What you have to do
The response should contain all of the data below, reproduced exactly, and no pictures.

Start of Block

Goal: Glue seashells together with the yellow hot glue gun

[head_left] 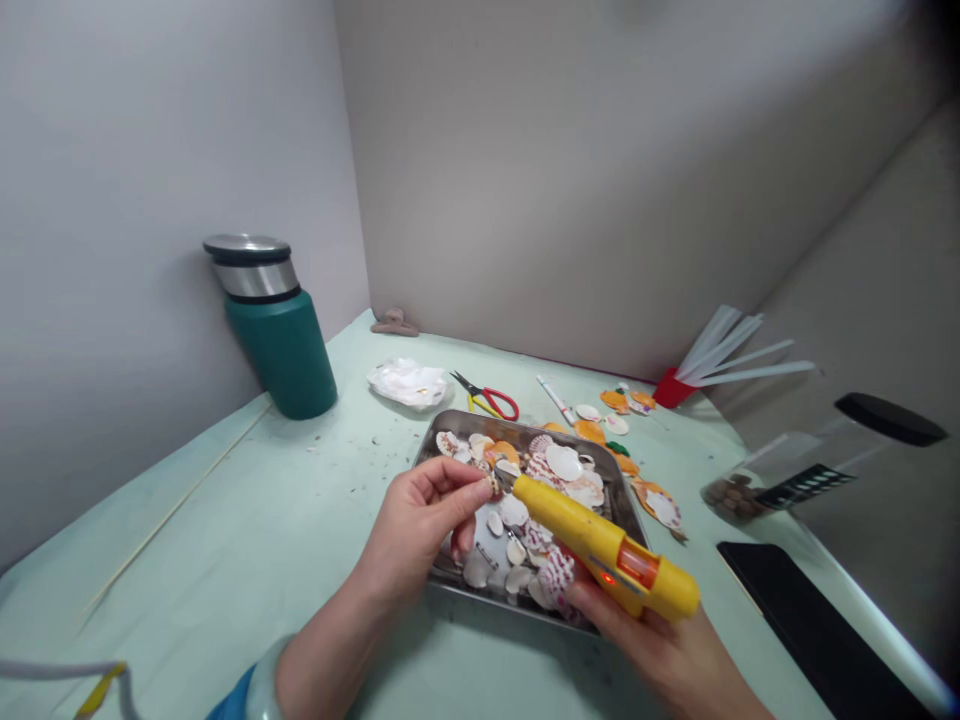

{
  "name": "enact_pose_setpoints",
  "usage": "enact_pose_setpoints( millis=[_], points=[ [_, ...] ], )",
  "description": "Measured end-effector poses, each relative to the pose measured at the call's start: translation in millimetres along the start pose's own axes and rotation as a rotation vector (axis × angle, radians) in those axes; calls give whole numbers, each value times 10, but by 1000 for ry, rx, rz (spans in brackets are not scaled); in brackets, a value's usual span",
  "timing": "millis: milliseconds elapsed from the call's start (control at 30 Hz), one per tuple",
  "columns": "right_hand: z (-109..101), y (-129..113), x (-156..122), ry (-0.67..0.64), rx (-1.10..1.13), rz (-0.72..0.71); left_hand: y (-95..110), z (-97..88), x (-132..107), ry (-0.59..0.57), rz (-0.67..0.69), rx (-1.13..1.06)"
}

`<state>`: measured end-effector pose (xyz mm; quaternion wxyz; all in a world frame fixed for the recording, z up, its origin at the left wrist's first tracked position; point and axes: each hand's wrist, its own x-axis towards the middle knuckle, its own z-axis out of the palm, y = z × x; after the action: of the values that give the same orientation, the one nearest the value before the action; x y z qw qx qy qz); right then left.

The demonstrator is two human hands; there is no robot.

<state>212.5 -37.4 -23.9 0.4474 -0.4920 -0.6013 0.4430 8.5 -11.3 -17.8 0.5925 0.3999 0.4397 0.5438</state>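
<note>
A yellow plastic glue gun (574, 522) angles over a rectangular metal tray (627, 492).
Right hand (660, 645) grips it; left hand (416, 515) pinches a small speckled piece (493, 484), probably shell.

My left forearm (334, 630) slants from the near edge toward the far right. My left hand (424, 515) presents thumb and forefinger pinched, remaining fingers curled. My right hand (664, 645), nearer and further right, is wrapped in a grip, thumb angled leftward.

Glue gun (577, 522) yel; ribbed shell (556, 575) wht w/ purp stripes; bottle (283, 350) grn/slvr.
</note>
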Motion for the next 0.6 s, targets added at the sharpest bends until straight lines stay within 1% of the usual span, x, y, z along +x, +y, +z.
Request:
enact_pose_setpoints(
  millis=[167, 400, 600],
  points=[
    [-11, -18, 6, -39, -29, 4, 13, -12, -4, 8, -2, -57],
    [-13, -14, -9, -35, -5, 24, 64, -11, -1, -20, -62, -145],
    [-13, -44, -6, -56, -14, 11, 67, -16, 13, -38, -80, -196]
  ],
)
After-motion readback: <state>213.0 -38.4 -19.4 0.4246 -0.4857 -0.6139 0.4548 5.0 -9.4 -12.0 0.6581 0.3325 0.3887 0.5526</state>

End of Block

Solution to the exercise
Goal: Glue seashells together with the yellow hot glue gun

[head_left] 

{
  "name": "enact_pose_setpoints",
  "usage": "enact_pose_setpoints( millis=[_], points=[ [_, ...] ], )",
  "description": "Measured end-effector poses, each relative to the pose measured at the call's start: translation in millimetres along the start pose's own axes and rotation as a rotation vector (axis × angle, radians) in those axes; calls give whole numbers, each value times 10, but by 1000 for ry, rx, rz (spans in brackets are not scaled); in brackets, a value's usual span",
  "timing": "millis: milliseconds elapsed from the call's start (control at 30 Hz), one per tuple",
  "columns": "right_hand: z (-109..101), y (-129..113), x (-156..122), ry (-0.67..0.64), rx (-1.10..1.13), rz (-0.72..0.71); left_hand: y (-95..110), z (-97..88), x (-132..107), ry (-0.59..0.57), rz (-0.67..0.69), rx (-1.13..1.06)"
}

`<state>`: measured end-effector pose (xyz mm; quaternion wxyz; all in a world frame fixed for the recording, z up, its origin at the left wrist's first tracked position; point and axes: each hand's wrist, its own x-axis towards the middle knuckle, its own z-axis out of the palm, y = z × x; after the action: of the values that give the same orientation, the one nearest the value before the action; x y z qw qx qy qz); right then left.

The demonstrator is two human hands; there is no robot.

<state>212.5 -37.4 -23.9 0.4474 -0.4920 -0.6013 0.4430 8.5 -11.3 -17.8 0.5925 0.3999 0.4397 0.5438</state>
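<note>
A yellow plastic glue gun (574, 522) angles over a rectangular metal tray (627, 492).
Right hand (660, 645) grips it; left hand (416, 515) pinches a small speckled piece (493, 484), probably shell.

My left forearm (334, 630) slants from the near edge toward the far right. My left hand (424, 515) presents thumb and forefinger pinched, remaining fingers curled. My right hand (664, 645), nearer and further right, is wrapped in a grip, thumb angled leftward.

Glue gun (577, 522) yel; ribbed shell (556, 575) wht w/ purp stripes; bottle (283, 350) grn/slvr.
</note>
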Motion for the next 0.6 s, targets added at the sharpest bends until straight lines stay within 1% of the usual span, x, y, z along +x, +y, +z.
Request:
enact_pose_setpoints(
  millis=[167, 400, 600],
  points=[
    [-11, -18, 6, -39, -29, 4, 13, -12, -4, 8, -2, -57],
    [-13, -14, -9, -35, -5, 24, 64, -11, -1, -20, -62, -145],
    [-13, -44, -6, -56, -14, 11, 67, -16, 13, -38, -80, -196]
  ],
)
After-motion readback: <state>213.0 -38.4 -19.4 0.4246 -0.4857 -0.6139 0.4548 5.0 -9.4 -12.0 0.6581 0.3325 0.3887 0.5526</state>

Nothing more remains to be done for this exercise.